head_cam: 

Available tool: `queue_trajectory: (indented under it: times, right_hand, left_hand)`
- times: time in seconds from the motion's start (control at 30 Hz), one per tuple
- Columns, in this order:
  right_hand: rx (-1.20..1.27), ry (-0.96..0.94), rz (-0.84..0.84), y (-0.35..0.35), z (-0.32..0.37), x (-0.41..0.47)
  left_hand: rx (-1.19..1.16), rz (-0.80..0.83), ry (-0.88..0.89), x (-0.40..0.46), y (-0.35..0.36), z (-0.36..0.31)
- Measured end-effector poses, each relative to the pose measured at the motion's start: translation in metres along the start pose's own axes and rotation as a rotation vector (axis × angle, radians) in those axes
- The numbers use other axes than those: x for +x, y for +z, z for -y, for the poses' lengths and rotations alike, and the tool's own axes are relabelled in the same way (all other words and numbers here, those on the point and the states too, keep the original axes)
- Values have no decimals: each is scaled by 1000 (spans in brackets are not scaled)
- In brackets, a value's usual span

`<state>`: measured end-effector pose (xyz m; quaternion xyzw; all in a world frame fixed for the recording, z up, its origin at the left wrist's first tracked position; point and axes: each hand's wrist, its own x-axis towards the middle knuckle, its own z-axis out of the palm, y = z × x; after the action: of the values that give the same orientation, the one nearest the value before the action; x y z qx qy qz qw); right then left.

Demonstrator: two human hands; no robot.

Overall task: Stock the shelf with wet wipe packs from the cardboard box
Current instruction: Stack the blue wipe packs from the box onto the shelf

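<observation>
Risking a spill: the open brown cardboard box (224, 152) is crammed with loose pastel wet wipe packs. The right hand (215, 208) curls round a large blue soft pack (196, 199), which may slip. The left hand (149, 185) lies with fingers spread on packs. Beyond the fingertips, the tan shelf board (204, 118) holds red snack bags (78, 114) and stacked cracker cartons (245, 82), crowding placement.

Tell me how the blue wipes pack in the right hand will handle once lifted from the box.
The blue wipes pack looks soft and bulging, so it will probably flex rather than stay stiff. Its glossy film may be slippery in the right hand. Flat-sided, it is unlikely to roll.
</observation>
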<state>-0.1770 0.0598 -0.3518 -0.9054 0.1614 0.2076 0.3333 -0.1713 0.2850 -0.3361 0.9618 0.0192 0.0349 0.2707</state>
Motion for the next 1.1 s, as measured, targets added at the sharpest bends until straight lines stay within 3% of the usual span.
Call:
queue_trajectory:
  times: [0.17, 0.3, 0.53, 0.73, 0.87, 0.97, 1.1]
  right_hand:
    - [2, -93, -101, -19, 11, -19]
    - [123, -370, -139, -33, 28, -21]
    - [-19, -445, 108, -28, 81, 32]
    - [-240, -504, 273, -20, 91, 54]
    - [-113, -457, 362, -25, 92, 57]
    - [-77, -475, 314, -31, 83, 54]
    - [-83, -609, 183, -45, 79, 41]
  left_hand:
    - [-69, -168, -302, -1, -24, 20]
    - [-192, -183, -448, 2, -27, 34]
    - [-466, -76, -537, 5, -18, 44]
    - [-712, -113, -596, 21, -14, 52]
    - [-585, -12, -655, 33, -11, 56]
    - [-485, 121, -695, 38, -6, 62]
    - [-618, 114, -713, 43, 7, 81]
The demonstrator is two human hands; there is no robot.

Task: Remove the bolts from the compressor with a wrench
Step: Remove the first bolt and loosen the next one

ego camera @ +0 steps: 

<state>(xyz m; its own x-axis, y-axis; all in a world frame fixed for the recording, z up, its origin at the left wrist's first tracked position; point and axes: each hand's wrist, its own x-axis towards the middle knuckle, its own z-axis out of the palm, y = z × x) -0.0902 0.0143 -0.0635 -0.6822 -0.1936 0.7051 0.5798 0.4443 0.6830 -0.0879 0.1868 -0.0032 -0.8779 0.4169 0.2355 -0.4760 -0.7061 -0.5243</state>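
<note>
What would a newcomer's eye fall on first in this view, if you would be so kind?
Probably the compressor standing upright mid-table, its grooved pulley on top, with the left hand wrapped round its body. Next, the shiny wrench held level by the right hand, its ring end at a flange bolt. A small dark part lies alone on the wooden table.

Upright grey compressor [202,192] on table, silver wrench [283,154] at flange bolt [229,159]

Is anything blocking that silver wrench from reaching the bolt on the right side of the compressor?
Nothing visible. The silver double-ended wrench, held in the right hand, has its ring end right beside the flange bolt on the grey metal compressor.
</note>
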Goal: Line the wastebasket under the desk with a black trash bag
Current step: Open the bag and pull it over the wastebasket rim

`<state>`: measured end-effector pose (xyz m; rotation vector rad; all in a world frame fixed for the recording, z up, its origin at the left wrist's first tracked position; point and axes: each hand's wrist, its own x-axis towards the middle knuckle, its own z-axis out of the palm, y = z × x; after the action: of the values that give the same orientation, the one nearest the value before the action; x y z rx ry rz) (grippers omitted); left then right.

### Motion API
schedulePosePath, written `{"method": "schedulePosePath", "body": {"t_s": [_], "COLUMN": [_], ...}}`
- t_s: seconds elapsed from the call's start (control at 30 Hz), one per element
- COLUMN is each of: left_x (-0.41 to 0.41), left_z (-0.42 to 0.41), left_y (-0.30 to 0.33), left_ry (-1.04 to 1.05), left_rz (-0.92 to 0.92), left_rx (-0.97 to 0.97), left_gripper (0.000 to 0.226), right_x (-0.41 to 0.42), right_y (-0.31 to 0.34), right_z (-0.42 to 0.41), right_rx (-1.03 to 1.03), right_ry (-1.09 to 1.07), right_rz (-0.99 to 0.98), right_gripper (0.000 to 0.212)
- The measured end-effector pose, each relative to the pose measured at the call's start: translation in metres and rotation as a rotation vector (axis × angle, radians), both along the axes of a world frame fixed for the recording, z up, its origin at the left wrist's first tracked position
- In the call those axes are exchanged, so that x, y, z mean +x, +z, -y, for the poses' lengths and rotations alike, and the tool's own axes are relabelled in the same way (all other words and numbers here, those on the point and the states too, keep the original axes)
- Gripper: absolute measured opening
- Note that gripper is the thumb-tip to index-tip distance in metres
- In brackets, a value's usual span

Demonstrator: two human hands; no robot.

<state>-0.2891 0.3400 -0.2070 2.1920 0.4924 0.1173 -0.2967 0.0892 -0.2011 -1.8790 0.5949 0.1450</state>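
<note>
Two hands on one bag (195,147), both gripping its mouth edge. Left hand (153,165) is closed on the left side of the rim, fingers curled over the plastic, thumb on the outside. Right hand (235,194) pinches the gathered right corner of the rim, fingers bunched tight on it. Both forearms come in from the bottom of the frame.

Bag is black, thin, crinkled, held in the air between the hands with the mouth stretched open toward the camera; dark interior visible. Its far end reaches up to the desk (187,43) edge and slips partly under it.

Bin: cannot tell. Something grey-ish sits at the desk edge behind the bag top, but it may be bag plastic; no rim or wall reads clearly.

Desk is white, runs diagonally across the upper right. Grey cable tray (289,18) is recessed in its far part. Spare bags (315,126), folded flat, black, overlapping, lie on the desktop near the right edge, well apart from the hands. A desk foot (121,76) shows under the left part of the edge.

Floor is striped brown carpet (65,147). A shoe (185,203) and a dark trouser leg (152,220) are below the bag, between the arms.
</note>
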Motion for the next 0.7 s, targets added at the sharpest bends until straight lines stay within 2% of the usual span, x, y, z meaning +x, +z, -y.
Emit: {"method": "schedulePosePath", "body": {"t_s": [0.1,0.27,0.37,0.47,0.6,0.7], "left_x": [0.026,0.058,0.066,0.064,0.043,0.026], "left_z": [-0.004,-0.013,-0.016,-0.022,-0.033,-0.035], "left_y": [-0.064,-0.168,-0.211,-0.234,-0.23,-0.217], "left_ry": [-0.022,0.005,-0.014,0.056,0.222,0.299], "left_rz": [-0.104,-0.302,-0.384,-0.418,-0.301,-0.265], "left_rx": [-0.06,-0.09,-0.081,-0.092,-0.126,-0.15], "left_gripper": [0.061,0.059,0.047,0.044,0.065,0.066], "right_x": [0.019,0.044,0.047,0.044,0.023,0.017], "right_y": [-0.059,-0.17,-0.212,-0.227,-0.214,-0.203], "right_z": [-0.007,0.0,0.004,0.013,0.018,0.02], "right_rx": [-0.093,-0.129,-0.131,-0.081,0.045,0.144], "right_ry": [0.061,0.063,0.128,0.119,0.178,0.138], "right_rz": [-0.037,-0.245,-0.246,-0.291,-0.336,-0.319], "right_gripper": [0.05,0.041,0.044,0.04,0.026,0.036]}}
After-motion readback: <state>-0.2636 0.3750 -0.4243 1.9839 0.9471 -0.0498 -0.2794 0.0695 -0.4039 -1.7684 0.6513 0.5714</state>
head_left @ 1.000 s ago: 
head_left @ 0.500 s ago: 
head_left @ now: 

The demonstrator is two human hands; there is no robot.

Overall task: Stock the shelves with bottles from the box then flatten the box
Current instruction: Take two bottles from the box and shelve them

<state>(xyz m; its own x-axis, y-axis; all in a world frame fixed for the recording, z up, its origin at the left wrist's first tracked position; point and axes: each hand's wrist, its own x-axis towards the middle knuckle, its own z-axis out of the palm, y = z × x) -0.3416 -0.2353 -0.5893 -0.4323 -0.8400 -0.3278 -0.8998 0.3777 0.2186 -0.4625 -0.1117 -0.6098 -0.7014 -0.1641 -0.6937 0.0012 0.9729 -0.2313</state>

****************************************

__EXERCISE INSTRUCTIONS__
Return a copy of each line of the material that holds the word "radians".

__ANSWER BELOW__
- Measured end-effector poses, each relative to the pose measured at the motion's start: translation in metres along the start pose's own axes and rotation as a rotation vector (axis × angle, radians) in those axes
- The measured end-effector pose, each relative to the pose measured at the call's start: translation in metres and rotation as a rotation vector (axis × angle, radians), both along the axes of a world frame fixed for the recording, z up, its origin at the left wrist's first tracked position

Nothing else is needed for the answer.